Can we all just collectively take a moment to let that sink in? It's kind of mind-blowing when you actually think about it, right? Well...at least it is for me.
I don't exactly know how to put into words why I find this so amazing, partly because it is late and my thoughts are not at their most coherent right now (I should really stop night blogging) but also because my mind can't fully wrap around how awesome this idea is.
I mean think about it. What did the disciples do before they were disciples? Obviously they had lives and families and maybe even girlfriends (did they have girlfriend's back then? Who knows.) Maybe they even had successful lives, but what I'm trying to get at is, in that moment when Jesus called them, their personal lives didn't matter. Whatever they had going on paled in comparison to the call of Jesus and they left it all to follow Him.
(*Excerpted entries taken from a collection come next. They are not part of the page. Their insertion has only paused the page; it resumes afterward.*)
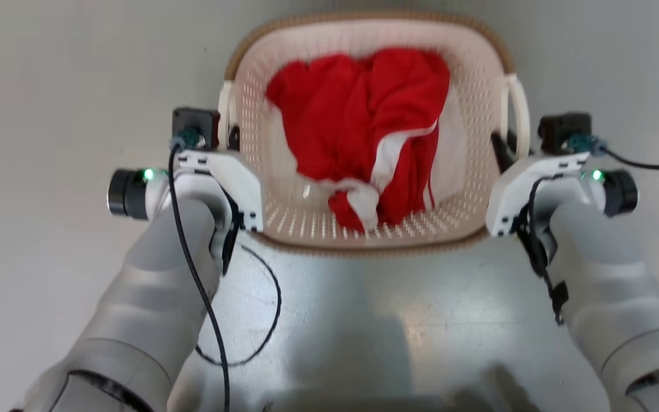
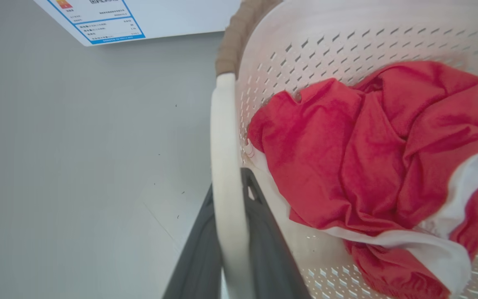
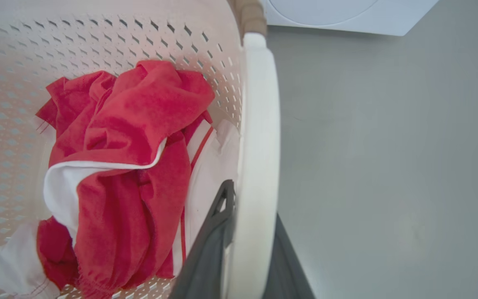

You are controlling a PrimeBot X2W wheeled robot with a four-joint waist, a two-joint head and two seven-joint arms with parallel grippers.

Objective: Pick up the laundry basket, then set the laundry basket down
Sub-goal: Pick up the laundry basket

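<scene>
Head view, plain grey floor (image 1: 49, 86), laundry basket (image 1: 475, 103)

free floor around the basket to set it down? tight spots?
Bare floor flanks the laundry basket on both sides. Tight: left gripper and right gripper shut on its handles; red garment inside; washing machine past the far rim.

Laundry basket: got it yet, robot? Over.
Left gripper shut on left handle. Right gripper shut on right handle. Laundry basket holds red clothes. Washing machine ahead.
</scene>
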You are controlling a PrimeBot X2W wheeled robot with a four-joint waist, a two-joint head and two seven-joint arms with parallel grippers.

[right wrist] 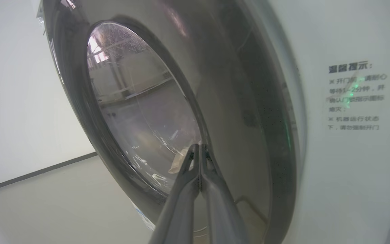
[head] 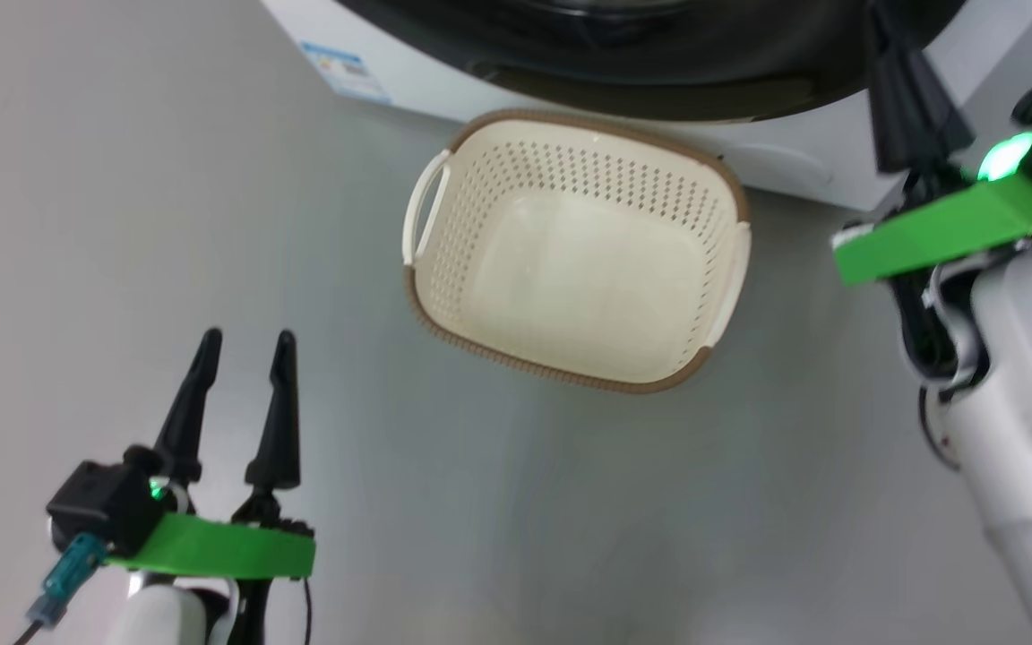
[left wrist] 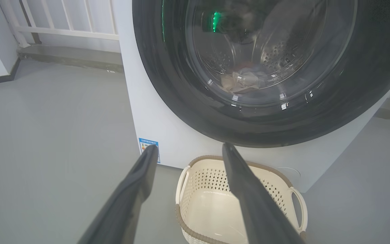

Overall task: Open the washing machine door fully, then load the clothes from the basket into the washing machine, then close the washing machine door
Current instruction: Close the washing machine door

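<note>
The washing machine (left wrist: pixel 168 112) stands white in front of me, and the washing machine door (left wrist: pixel 317 112) with its glossy black rim lies flat against its front. A small bundle of clothes (left wrist: pixel 245 79) shows through the glass, inside the steel drum. On the floor below the door, the cream basket (head: pixel 480 206) has nothing in it. My left gripper (head: pixel 243 345) hangs open at the lower left, well short of the basket (left wrist: pixel 201 179). In the right wrist view, my right gripper (right wrist: pixel 198 145) is shut, its tips against the door (right wrist: pixel 242 84) where the black rim meets the glass.
A blue label sticker (left wrist: pixel 149 147) sits low on the washer's left front. A printed notice (right wrist: pixel 355 96) is on the white panel beside the door. A white railing (left wrist: pixel 66 20) and a low step stand behind, to the left. Grey floor (head: pixel 167 224) spreads left of the basket.
</note>
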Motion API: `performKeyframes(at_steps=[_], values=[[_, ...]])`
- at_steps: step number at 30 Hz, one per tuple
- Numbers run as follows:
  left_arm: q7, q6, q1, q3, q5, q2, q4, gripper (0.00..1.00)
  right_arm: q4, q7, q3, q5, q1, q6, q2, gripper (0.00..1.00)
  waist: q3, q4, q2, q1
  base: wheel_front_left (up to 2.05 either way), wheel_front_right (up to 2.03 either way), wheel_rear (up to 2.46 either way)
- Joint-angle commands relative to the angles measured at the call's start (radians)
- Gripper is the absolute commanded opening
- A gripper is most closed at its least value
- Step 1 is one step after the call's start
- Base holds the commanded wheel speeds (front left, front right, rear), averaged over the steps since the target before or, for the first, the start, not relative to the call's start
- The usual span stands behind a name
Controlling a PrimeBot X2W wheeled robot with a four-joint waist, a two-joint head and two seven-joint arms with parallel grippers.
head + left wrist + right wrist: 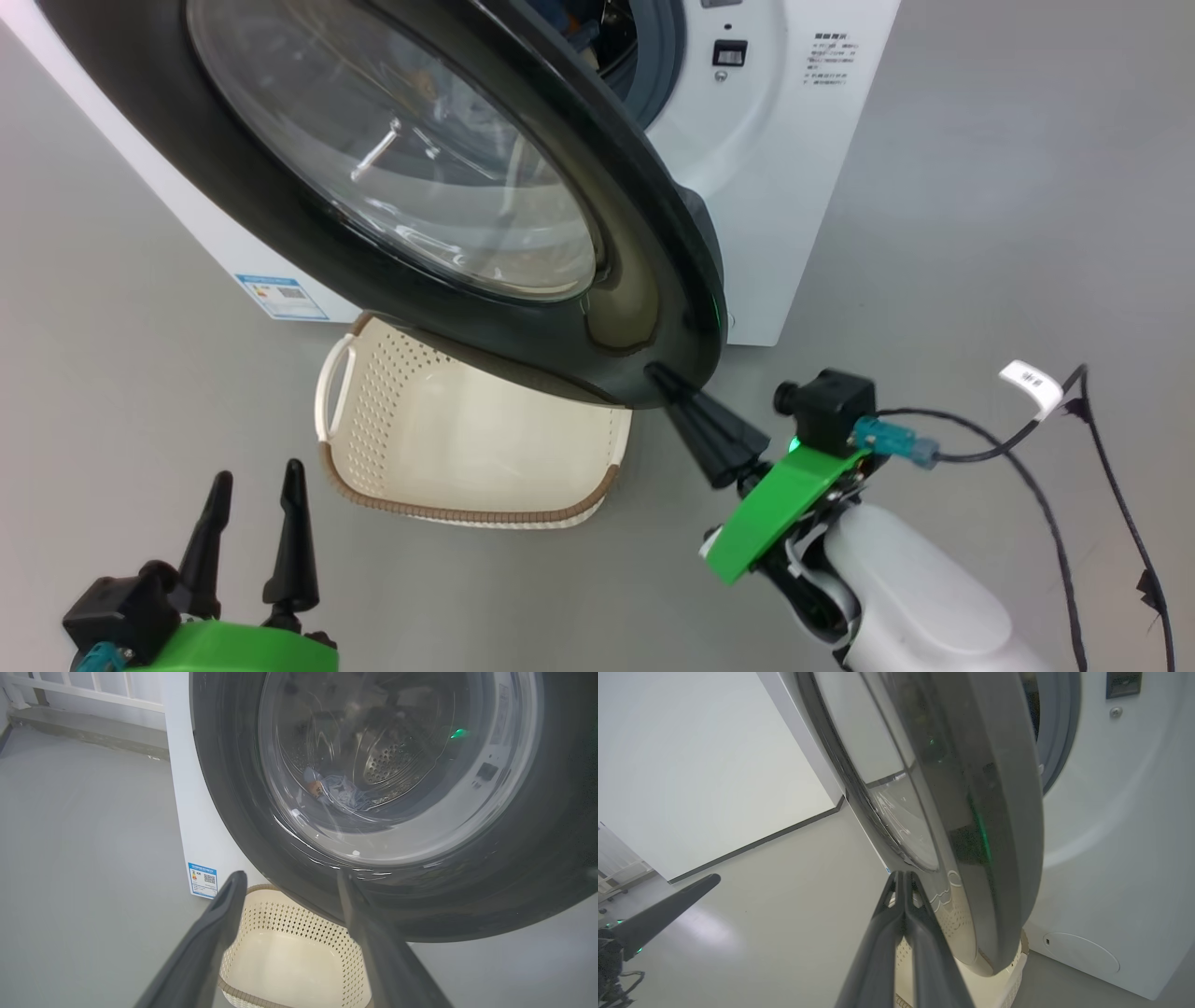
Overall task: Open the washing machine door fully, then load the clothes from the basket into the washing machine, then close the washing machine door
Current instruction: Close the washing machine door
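Now | door [308,252] 1 | basket [401,392] 1 | left gripper [258,471], right gripper [661,375]: 2

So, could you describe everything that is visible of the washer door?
The door is large and round: a wide glossy black ring, plastic by its look, around a clear bulging glass bowl. It stands partly open, swung out from the white washer, and its lower edge hangs over the cream basket. A green light reflects on its rim. The shut right jaws meet its lower rim and seem to touch it.
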Motion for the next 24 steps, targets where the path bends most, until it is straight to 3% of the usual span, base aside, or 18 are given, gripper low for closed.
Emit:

If I'm being completely honest here, I think God could physically stand before me and lay out a picture-by-picture plan of what He wants out of me and I would still find some way to doubt Him. Because I hold onto people and things with such ferocity, I seem to continuously fight Him on what to let go of. I live in this mentality that what and who I've surrounded myself with is what is best for me. And so many times, it's the complete opposite. My life would be so much better...so much healthier and so much more focused on the things that matter, if I could just have the faith to let go of these distractions.
This is so cliche but letting go is hard. It hurts. It hurts insanely bad. Especially when it involves letting go of someone you truly care about. It seems so nonsensical. Why would God want us to let go of people who bring so much happiness? However, I think what I'm learning is that when you hold on so tightly to someone, it blinds you to their faults. You can't see how unhealthy it really is. You don't want to see the negativity in it.
And how amazing is it, that God loves us so much that He calls us to let go of these people and things for our own good? It may hurt at the moment, but it's going to save us from so much pain. And it just blows my mind that even in the times when I question and I fight God on this, He is still looking out for me.
Man. God is just so sneakily awesome sometimes.
I want to get to the point that the only thing I cling to is God. I want to be able to have the ability to drop my current life and chase after whatever He has for me. People are truly so wonderful and God places people in our lives to help grow us and have awesome friendships with, but in the end, I don't want these relationships to become hindrances to the life that He has called me to.
As always I hope this made a modicum of sense, even though I think I am rambling. And I think I'm rambling in a repetitive way, but I just feel like I have not done a good job with this post. I feel like I am using this to yell at myself, which sounds extremely odd but this has to be one of the biggest obstacles in my life currently. And I don't want it to be that way anymore.